I did some experimentation too: My machine at work is still running 6.6.85, so I "backported" the driver. "Backporting" in this case means I just copied the file "ie31200_edac.c" from linux-next into my the 6.6.85 source tree.

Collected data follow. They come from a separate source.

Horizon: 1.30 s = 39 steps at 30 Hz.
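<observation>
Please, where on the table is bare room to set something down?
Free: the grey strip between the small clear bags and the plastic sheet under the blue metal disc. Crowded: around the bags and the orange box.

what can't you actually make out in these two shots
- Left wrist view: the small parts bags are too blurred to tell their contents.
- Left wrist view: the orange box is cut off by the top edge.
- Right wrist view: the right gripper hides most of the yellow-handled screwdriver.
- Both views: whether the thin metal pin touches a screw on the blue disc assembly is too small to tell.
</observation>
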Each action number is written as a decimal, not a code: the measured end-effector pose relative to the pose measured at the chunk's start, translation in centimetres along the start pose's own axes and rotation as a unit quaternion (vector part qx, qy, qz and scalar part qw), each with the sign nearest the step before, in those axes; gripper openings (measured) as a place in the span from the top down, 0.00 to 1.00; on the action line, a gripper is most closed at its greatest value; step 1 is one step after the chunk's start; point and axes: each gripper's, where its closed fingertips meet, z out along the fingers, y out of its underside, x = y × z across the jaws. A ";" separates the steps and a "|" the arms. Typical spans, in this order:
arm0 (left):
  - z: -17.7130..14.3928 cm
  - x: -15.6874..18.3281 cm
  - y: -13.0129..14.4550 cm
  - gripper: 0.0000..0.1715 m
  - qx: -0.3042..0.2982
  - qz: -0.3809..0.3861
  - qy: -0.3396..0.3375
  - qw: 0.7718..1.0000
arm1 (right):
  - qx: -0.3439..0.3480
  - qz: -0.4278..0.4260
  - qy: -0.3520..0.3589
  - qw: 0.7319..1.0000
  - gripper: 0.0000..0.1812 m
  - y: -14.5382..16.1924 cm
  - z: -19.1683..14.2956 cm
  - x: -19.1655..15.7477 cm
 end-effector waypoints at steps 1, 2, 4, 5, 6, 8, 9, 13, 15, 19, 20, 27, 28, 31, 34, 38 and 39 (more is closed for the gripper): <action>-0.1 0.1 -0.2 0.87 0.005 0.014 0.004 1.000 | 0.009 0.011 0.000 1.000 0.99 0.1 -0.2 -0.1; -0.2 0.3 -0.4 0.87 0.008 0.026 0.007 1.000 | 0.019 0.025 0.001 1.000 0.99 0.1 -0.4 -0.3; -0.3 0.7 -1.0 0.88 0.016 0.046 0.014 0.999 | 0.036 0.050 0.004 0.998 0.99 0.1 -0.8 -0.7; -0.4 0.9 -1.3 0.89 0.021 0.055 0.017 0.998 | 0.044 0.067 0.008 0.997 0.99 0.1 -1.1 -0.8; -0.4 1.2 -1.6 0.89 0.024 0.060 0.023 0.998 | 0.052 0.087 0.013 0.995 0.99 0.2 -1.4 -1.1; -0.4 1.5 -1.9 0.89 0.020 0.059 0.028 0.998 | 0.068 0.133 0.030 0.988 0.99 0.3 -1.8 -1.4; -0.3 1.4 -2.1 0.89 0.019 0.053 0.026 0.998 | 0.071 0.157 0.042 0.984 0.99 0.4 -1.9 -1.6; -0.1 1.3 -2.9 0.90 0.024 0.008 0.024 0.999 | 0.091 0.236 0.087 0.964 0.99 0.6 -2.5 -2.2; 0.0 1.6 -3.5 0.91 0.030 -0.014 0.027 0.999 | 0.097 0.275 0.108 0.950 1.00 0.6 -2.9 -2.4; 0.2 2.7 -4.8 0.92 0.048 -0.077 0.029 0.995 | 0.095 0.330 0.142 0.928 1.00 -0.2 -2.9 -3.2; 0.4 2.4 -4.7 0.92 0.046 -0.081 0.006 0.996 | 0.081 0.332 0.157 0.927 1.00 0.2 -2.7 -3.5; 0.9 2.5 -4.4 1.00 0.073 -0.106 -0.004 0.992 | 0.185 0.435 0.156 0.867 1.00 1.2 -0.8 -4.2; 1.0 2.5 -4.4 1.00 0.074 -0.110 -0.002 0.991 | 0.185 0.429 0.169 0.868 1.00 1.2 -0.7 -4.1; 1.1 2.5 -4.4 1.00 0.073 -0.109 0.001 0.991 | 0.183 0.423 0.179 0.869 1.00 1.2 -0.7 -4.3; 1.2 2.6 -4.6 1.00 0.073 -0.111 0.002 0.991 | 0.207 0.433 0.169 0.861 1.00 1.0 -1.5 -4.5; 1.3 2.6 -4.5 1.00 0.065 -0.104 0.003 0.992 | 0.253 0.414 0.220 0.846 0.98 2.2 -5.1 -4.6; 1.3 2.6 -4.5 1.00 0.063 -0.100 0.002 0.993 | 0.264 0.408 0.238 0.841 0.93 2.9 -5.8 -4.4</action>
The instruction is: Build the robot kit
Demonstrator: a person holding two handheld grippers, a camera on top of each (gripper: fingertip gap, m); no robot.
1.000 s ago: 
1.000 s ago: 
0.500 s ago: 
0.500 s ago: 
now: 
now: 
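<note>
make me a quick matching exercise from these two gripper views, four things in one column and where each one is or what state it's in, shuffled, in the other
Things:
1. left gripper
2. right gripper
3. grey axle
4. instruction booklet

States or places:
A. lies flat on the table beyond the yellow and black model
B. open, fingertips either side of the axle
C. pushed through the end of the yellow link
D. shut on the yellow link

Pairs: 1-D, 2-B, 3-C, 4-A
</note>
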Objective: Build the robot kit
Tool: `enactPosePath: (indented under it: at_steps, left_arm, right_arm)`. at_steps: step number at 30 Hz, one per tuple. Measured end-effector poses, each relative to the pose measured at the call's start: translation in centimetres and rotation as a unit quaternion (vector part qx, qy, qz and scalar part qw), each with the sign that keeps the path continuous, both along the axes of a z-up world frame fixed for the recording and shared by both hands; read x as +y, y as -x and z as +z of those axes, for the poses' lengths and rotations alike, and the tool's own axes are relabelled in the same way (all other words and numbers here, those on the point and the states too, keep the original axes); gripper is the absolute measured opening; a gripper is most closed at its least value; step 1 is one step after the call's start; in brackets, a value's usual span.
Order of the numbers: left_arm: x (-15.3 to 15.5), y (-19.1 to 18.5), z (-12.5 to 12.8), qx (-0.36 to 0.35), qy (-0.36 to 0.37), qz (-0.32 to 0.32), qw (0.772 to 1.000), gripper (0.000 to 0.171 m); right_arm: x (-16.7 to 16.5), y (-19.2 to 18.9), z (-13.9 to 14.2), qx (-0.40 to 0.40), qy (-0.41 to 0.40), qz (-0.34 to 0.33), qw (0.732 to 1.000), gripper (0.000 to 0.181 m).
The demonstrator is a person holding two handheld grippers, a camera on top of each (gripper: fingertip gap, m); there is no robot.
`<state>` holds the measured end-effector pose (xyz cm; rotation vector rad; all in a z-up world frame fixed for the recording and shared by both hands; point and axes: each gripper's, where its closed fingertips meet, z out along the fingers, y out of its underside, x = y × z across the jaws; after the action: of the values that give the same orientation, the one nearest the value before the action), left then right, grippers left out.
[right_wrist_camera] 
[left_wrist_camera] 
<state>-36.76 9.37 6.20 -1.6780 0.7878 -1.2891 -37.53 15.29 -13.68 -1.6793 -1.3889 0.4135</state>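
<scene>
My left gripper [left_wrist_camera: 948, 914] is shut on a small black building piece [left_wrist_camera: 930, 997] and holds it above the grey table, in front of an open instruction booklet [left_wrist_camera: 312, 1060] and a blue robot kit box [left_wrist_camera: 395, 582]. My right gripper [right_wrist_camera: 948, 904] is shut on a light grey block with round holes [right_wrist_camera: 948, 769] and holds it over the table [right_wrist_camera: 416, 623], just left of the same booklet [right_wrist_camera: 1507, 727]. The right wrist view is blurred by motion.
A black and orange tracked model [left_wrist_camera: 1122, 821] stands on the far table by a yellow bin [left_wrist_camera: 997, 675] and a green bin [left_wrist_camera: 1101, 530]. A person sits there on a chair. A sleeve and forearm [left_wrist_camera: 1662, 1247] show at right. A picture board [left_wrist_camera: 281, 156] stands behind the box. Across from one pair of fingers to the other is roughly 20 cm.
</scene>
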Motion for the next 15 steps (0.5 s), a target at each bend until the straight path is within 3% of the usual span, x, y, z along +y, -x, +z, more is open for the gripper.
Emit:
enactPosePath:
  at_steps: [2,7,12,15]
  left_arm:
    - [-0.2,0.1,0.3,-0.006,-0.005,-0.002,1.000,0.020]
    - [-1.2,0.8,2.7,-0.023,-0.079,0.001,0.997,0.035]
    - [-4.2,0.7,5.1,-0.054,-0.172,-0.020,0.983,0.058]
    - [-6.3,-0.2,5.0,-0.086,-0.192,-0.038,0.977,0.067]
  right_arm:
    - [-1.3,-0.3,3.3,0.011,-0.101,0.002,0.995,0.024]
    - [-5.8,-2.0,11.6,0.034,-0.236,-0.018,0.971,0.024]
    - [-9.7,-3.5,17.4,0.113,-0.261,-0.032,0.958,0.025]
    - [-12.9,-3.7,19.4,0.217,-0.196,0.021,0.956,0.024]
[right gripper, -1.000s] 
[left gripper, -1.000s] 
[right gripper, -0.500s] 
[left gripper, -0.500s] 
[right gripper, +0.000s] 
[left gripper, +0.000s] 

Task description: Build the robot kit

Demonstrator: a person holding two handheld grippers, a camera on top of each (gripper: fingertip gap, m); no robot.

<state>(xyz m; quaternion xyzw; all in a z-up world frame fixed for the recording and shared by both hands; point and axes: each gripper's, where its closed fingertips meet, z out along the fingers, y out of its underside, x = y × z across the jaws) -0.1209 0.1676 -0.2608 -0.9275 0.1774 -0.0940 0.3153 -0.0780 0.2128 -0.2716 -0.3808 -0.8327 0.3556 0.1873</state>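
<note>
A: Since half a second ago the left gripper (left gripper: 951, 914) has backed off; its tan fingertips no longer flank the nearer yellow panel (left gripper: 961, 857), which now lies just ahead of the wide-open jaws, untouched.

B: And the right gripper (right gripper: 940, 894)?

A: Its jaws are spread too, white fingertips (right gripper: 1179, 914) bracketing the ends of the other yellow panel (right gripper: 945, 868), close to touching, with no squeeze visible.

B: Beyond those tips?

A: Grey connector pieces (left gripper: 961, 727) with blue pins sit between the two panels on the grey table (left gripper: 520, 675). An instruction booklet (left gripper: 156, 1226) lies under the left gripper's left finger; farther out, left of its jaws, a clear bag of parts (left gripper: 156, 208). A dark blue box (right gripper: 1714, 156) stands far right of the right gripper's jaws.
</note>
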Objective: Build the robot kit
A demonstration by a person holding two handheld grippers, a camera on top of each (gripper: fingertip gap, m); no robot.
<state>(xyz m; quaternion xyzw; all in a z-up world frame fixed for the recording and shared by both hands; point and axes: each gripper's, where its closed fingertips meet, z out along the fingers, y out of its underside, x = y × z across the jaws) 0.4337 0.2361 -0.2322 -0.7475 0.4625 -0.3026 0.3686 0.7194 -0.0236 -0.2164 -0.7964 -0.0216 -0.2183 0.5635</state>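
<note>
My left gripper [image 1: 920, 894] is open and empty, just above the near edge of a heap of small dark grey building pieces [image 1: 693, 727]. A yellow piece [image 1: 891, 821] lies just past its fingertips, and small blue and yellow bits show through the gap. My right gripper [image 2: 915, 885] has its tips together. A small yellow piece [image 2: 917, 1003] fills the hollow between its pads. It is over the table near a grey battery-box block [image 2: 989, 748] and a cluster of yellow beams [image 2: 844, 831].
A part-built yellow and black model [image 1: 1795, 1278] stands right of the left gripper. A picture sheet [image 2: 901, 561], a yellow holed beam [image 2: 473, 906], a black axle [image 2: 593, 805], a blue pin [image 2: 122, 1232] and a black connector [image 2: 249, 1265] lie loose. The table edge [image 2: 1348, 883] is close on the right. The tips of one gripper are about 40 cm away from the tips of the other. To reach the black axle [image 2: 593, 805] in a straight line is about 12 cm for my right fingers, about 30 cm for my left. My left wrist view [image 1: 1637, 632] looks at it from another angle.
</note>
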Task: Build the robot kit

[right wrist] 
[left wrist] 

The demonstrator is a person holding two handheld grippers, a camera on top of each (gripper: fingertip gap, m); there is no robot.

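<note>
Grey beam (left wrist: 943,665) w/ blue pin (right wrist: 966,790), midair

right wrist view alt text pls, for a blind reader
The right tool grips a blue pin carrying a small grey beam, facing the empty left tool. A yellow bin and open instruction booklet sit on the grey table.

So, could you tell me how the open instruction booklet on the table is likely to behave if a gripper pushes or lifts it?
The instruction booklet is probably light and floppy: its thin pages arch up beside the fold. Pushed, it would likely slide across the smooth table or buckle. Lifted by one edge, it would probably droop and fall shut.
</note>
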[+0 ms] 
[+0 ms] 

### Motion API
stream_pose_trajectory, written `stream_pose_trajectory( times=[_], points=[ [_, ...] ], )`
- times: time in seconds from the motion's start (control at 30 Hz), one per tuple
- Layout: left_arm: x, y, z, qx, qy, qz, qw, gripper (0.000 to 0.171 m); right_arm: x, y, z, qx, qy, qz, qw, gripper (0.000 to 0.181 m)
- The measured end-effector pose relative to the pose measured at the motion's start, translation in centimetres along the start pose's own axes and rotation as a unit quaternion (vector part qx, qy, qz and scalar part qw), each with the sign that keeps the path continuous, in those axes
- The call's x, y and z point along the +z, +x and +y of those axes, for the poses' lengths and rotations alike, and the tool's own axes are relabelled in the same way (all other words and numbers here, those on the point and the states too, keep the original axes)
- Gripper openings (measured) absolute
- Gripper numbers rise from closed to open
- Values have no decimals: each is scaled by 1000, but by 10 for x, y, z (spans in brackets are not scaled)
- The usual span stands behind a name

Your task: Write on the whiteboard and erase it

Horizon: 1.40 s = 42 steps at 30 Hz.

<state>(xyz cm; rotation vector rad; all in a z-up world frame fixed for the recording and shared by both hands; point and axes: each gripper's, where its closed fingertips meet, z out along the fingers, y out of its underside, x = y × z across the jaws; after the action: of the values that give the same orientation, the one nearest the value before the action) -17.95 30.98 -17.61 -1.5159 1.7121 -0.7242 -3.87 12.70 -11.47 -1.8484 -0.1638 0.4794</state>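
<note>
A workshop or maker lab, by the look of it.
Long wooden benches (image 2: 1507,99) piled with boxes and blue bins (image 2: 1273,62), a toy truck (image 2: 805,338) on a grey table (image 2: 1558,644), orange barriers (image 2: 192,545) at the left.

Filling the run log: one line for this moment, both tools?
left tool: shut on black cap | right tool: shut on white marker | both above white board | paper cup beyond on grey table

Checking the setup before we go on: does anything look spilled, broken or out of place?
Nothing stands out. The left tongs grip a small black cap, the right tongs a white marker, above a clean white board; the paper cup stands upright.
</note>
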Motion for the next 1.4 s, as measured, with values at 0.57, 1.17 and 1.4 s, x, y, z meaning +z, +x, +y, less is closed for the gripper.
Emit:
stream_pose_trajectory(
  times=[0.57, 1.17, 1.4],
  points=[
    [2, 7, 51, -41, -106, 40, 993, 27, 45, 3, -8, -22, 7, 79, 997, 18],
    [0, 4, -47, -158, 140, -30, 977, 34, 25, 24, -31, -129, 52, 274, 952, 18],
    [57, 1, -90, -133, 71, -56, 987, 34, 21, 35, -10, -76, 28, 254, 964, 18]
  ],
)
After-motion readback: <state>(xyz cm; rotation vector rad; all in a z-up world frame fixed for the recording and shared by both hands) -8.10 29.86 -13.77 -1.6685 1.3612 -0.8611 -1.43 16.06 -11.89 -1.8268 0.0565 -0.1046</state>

This seems to be possible since both the patchset that introduces RPL-S support at all as well as the patch adding some more SKU touch *only* this file.

The driver compiles with no issues and can be loaded:

Code:
[1811426.074380] resource: resource sanity check: requesting [mem 0x00000000fedc0000-0x00000000fedcffff], which spans more than pnp 00:04 [mem 0xfedc0000-0xfedc7fff]
[1811426.074384] caller ie31200_init_one+0x1ae/0x4c0 [ie31200_edac] mapping multiple BARs
[1811426.074451] EDAC MC0: Giving out device to module ie31200_edac controller IE31200: DEV 0000:00:00.0 (INTERRUPT)
[1811426.074527] EDAC MC1: Giving out device to module ie31200_edac controller IE31200_1: DEV 0000:00:00.0 (INTERRUPT)
Furthermore, edac-util gives the information I expected:

Code:
# edac-util -v
mc0: 0 Uncorrected Errors with no DIMM info
mc0: 0 Corrected Errors with no DIMM info
mc0: csrow0: 0 Uncorrected Errors
mc0: csrow0: mc#0csrow#0channel#0: 0 Corrected Errors
mc0: csrow0: mc#0csrow#0channel#1: 0 Corrected Errors
mc0: csrow1: 0 Uncorrected Errors
mc0: csrow1: mc#0csrow#1channel#0: 0 Corrected Errors
mc0: csrow1: mc#0csrow#1channel#1: 0 Corrected Errors
mc0: csrow2: 0 Uncorrected Errors
mc0: csrow2: mc#0csrow#2channel#0: 0 Corrected Errors
mc0: csrow2: mc#0csrow#2channel#1: 0 Corrected Errors
mc0: csrow3: 0 Uncorrected Errors
mc0: csrow3: mc#0csrow#3channel#0: 0 Corrected Errors
mc0: csrow3: mc#0csrow#3channel#1: 0 Corrected Errors
mc1: 0 Uncorrected Errors with no DIMM info
mc1: 0 Corrected Errors with no DIMM info
mc1: csrow0: 0 Uncorrected Errors
mc1: csrow0: mc#1csrow#0channel#0: 0 Corrected Errors
mc1: csrow0: mc#1csrow#0channel#1: 0 Corrected Errors
mc1: csrow1: 0 Uncorrected Errors
mc1: csrow1: mc#1csrow#1channel#0: 0 Corrected Errors
mc1: csrow1: mc#1csrow#1channel#1: 0 Corrected Errors
mc1: csrow2: 0 Uncorrected Errors
mc1: csrow2: mc#1csrow#2channel#0: 0 Corrected Errors
mc1: csrow2: mc#1csrow#2channel#1: 0 Corrected Errors
mc1: csrow3: 0 Uncorrected Errors
mc1: csrow3: mc#1csrow#3channel#0: 0 Corrected Errors
mc1: csrow3: mc#1csrow#3channel#1: 0 Corrected Errors
edac-util: No errors to report.
Therefore, this seems to be working. Now we have to wait for an correctable error - I guess that your machine that already experienced memory errors is a good candidate for this.